One of the fundamentally most challenging considerations, he said, was how the “giants will sustain themselves when they awaken”.
“The majority of Chinese and Indians have yet to enter the outer edge of the consumption-led economy, and when they do, the threat of environmental impacts becomes truly significant,” Mr Nair said.
“What will these people do – and is the world ready for them? China and India’s development will pose a major challenge to themselves alone, as well as to the rest of the world.”
Making the links
With these questions posed, Mr Nair detailed the links between unprecedented economic growth, major societal transformation, and the costs of both of these in combination in pollution – air pollution, solid waste, e-waste, groundwater and fresh-water contamination – threats to species; the high costs of “blue oil”, or fresh water, in the ill-management of rivers and in attempts to divert rivers; as well as the realities of energy demand and its impacts on the environment and air: all these have and will have local and global impacts, he pointed out.
There must always be a trade-off between the conservation of environmental and societal quality with economic growth, he said, one example being that “the World Bank estimates that pollution each year shaves 8-12% off China’s GDP in direct damage”.
“Five of the world’s top 10 rivers at risk are in Asia, including the Yangtze, Mekong, and Ganges – that’s what WWF says,” he said.

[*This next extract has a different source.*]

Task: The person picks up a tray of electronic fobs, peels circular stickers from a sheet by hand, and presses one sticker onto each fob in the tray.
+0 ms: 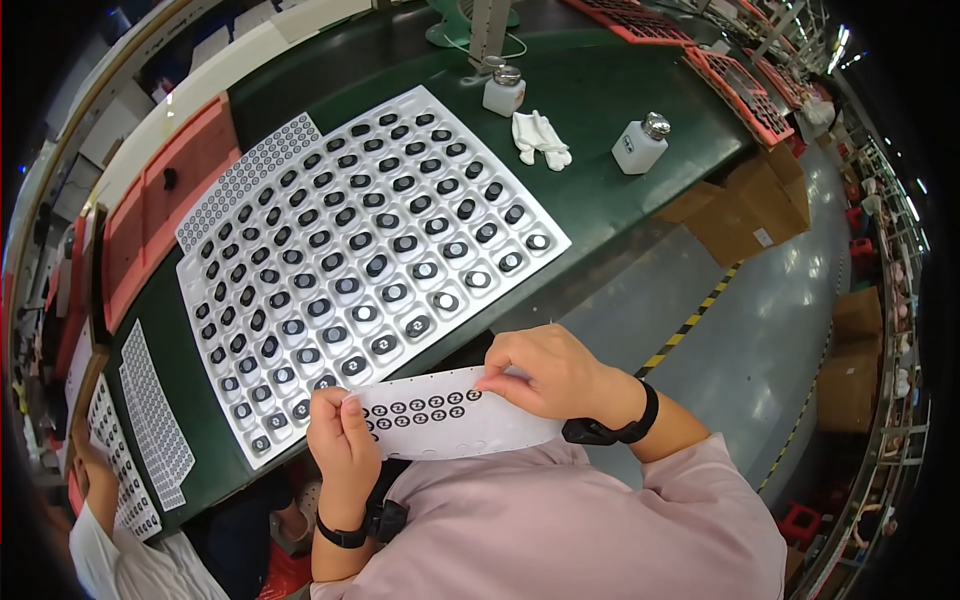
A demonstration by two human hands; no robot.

Mr Nair outlined the guiding principles of a sustainable city, saying that they all had their origins in decision making: “There are no absolutes, only choices,” he said.

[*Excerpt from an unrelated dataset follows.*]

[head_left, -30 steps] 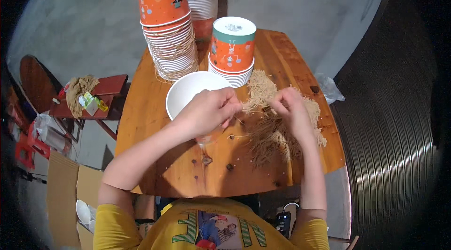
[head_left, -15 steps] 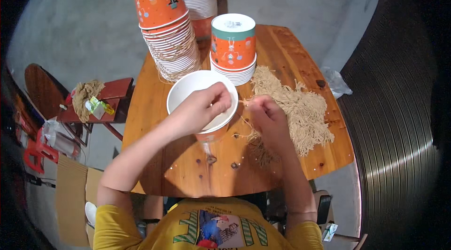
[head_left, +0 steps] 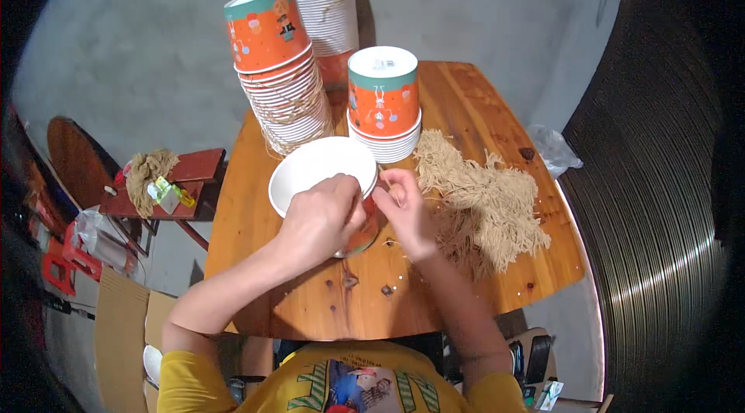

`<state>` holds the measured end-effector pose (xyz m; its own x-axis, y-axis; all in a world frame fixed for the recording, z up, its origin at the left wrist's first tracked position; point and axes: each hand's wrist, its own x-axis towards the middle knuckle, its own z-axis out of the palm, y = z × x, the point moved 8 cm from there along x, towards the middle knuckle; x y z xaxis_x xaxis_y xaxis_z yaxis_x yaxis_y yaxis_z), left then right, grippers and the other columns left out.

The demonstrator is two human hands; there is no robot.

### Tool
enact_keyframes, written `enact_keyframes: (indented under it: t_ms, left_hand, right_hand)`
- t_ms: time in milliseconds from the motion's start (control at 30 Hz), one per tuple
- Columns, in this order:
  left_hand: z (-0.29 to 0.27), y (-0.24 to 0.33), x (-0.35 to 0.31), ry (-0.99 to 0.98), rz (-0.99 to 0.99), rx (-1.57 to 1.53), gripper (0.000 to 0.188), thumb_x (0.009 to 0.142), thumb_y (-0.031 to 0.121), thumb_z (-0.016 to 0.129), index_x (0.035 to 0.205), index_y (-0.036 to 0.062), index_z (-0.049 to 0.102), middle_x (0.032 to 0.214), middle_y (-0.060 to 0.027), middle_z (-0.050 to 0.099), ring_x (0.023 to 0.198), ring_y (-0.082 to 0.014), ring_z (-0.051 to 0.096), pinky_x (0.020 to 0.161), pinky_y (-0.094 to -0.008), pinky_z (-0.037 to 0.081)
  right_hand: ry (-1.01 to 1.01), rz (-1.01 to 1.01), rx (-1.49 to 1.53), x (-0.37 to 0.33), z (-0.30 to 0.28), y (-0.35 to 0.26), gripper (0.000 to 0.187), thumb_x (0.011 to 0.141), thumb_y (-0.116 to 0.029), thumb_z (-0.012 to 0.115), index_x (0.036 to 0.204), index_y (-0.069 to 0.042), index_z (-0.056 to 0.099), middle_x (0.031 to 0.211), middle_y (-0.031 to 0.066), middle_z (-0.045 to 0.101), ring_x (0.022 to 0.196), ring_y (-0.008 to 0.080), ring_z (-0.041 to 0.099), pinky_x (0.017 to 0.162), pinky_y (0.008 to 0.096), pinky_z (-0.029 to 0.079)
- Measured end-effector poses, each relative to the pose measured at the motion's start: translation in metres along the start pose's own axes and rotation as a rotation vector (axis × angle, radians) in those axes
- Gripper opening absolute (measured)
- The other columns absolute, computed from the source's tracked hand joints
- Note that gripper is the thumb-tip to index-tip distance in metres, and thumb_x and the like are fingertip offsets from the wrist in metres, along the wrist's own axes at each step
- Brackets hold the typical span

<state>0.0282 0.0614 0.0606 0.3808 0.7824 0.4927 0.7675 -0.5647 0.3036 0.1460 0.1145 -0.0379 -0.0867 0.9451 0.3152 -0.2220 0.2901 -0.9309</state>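
A white-lined paper bucket [head_left: 314, 164] with an orange outside is tilted on the wooden table in front of me. My left hand [head_left: 330, 215] is closed over its near right rim, with the fingertips partly hidden. Against the bucket's right side, my right hand [head_left: 403, 207] has its fingers bent in a pinch around a thin beige string, of which little shows. To the right of that hand lies a loose heap of beige strings [head_left: 497, 211].
Upside-down orange paper buckets stand in a tall leaning stack [head_left: 272, 32] wound with string and a shorter stack [head_left: 382, 102]. Another white stack [head_left: 322, 1] rises behind. A red bench [head_left: 186, 180] stands left, and a ribbed dark shutter [head_left: 644, 219] lies right of the table [head_left: 466, 312].
The bucket has tipped and shifted slightly left. My right hand has come in from the right to its side, and my left hand has moved lower, over the near rim.
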Motion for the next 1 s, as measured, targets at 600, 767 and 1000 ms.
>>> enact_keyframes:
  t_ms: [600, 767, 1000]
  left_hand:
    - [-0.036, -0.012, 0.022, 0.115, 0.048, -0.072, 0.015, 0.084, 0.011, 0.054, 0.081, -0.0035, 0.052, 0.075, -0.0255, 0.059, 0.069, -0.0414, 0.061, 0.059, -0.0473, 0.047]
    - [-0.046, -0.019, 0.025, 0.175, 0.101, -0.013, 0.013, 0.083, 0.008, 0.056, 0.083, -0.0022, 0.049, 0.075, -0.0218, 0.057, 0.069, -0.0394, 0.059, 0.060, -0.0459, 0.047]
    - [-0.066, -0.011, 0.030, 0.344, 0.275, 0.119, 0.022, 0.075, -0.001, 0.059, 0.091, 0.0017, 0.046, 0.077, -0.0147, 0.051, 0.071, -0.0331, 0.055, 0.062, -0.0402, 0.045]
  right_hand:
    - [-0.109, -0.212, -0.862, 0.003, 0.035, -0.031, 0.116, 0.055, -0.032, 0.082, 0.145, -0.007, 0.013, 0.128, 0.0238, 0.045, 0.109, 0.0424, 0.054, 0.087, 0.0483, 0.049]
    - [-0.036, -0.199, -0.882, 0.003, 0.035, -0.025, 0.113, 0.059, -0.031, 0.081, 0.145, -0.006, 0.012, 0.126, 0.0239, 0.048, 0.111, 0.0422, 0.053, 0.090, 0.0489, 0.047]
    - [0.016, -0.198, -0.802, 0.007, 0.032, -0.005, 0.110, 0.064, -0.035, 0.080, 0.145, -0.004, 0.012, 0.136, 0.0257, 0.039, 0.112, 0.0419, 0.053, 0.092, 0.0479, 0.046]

He introduced the concept of cross-sectoral decision making with specific reference to energy, drawing the lines from consumption and use to consequences and management.
While the technology exists for sustainable development, the infrastructure needs to be brought up to date, and incentives aligned with vision: “Institutional infrastructure needs to be strengthened for new challenges. This involves incentives for private sector participation. Investors lack patience, they suffer from quick-returns syndrome. The biggest barrier to sustainable cities is institutional reforms, and use of economic instruments: government cannot do it alone. Physical infrastructure for new technology too needs to be built, but the sunk costs of the old economy is also a barrier” – for example, a hydrogen economy – “and, of course, there are vested interests: strong lobbies in most key sectors,” Mr Nair said.
He suggested several reasons why capital does not follow pollution solutions: “Markets take a short-term view,” he said, adding, “the public good is inadequately costed, because there are market imperfections in addressing externalities. Timescales seem to be too much to take in, they are poorly understood. And it’s much easier to shift the burden.
“Critically, political objectives are unclear – and there is weak political will, weakness in institutions – a significant issue – and a competency mismatch between the public and the private sectors. All this amounts to missed opportunities.”
This need not be the case any longer. Mr Nair outlined the guidelines for investing in technology that would move toward sustainability: “Anything that does more with less,” he said. “Anything that enables conservation, enhances energy efficiency, triggers a move beyond the carbon economy, builds in or enables recovery and reuse, and also reduces cost visibly and promptly, and anything that does not reduce convenience.”
He gave a peek in to the future, which had an unprecedented speed and scale of growth: “Will this be economic development or sustainable development?” he asked.